Título: Comerciantes reclamam de golpe nas lojas
 
Campanha vai mostrar as diferenças entre as notas falsas e verdadeiras
 
Comerciantes estão entrando em contato com a Associação Comercial e Industrial de Marília (Acim), reclamando da existência de notas falsas que estão sendo espalhadas entre as lojas da cidade, principalmente as notas de R$ 50,00 e R$ 100,00. Segundo o presidente da Acim, Sérgio Lopes Sobrinho é preciso ter muita atenção ao dinheiro que recebe por aí. “Sem saber, qualquer um pode ter grande prejuízo ao receber uma ou mais cédulas falsificadas”, disse o dirigente preocupado com o crescente número de reclamação neste sentido. “As associações comerciais farão um campanha neste sentido, em conjunto com o Banco Central”, anunciou o dirigente ao se informar sobre o assunto.

Uma campanha nacional deve ser desenvolvida no segundo semestre, sendo totalmente informativa a respeito da falsificação de cédulas, usando vários tipos de mídia em todo o País. A apreensão de notas falsas caiu no Brasil com 21% entre 2007 e 2008, de 665,9 mil para 520 mil cédulas. Mas, segundo o Departamento de Meio Circulante do BC, isso não ocorreu por causa da diminuição do combate ao crime e sim porque os falsificadores diminuíram a distribuição. “Sempre que a Polícia faz um trabalho de apreensão, a falsificação cai”, afirmou Sérgio Lopes Sobrinho.

Para o dirigente mariliense é possível se proteger contra esse tipo de golpe. O primeiro passo é observar na cédula para comprovar sua autenticidade com a marca d’água. Segundo o BC, 60% das notas falsas não têm essa marca. Para vê-la, basta colocar a nota contra a luz, olhando para o lado com a numeração. Observe na área clara à esquerda as figuras que representam a República ou a Bandeira Nacional, em tons que vão do claro ao escuro. As cédulas de R$ 50 e R$ 100 apresentam como marca d’água apenas as figuras da República. As de R$ 1, R$ 5 e R$ 10 podem ter também a Bandeira Nacional. Já as notas de R$ 2 têm só a figura da tartaruga marinha com o número dois e a cédula de R$ 20 tem o mico-leão-dourado com o número 20.

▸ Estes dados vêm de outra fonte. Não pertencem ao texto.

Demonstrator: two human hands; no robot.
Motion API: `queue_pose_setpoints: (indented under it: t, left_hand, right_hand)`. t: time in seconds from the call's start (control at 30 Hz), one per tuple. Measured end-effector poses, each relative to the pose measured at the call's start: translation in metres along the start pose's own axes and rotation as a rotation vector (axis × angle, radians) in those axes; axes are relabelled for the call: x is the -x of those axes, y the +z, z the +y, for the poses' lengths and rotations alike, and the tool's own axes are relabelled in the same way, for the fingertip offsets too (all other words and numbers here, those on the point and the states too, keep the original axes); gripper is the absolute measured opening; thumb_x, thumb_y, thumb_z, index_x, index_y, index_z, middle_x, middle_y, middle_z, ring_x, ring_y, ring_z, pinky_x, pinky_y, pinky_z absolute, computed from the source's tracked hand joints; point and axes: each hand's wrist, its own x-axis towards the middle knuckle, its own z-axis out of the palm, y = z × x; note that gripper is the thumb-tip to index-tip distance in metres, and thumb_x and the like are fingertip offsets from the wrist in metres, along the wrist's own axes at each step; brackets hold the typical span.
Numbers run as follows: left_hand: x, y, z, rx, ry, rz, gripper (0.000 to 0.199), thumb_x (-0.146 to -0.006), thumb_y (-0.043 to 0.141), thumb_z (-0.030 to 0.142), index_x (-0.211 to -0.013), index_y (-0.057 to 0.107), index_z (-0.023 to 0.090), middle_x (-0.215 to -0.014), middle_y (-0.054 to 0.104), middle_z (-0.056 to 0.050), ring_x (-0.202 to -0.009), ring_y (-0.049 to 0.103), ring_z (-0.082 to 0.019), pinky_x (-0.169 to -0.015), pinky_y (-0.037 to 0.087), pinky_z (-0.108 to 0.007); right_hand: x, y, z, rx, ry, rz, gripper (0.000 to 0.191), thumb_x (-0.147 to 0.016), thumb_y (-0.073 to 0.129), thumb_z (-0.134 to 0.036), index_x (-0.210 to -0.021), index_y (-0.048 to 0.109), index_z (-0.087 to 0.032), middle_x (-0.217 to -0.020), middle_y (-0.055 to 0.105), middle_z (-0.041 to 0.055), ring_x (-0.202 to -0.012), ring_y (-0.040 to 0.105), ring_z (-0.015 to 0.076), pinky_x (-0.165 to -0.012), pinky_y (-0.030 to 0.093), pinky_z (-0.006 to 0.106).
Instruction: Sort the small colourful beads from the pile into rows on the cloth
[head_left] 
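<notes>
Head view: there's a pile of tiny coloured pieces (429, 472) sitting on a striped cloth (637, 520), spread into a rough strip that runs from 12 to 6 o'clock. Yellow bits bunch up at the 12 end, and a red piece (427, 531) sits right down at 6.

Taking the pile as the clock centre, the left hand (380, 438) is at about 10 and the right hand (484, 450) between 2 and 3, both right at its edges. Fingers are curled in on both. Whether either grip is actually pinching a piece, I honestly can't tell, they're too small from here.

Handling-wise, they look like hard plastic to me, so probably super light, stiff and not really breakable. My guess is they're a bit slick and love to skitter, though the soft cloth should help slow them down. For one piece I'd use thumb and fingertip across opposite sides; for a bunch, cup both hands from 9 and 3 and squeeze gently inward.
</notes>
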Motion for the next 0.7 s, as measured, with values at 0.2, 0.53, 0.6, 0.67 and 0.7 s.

A nota de R$ 20 é a mais moderna e, por isso, tem cores mais difíceis de reproduzir. Essa cédula também tem imagens holográficas o que dificulta a falsificação. As notas de real mais falsificadas são as de R$ 50, com 325.284 apreensões no ano passado, e as de R$ 20, com 43.687 notas. Os estados que mais apresentaram esse tipo de problema foram São Paulo (192.441) e Rio de Janeiro (52.219 cédulas falsas).
O comerciante que receber uma cédula falsa, deve procurar uma agência bancária ou uma representação do BC para solicitar o exame da nota.
Será entregue um protocolo para a pessoa e será verificada a autenticidade da cédula. Se for verdadeira, o que quase nunca ocorre, ela é devolvida. Caso contrário, o prejuízo é do portador da moeda.
Para não arcar com esse prejuízo, muitos dos que recebem dinheiro falso repassam a moeda no comércio. Mas é bom lembrar que, mesmo tendo recebido a nota de boa fé, ao tentar repassá-la a pessoa pode ser condenada a uma pena de seis meses a dois anos de detenção. Para o falsificador, conforme o artigo 289 do Código Penal, a pena varia de três a 12 anos de reclusão.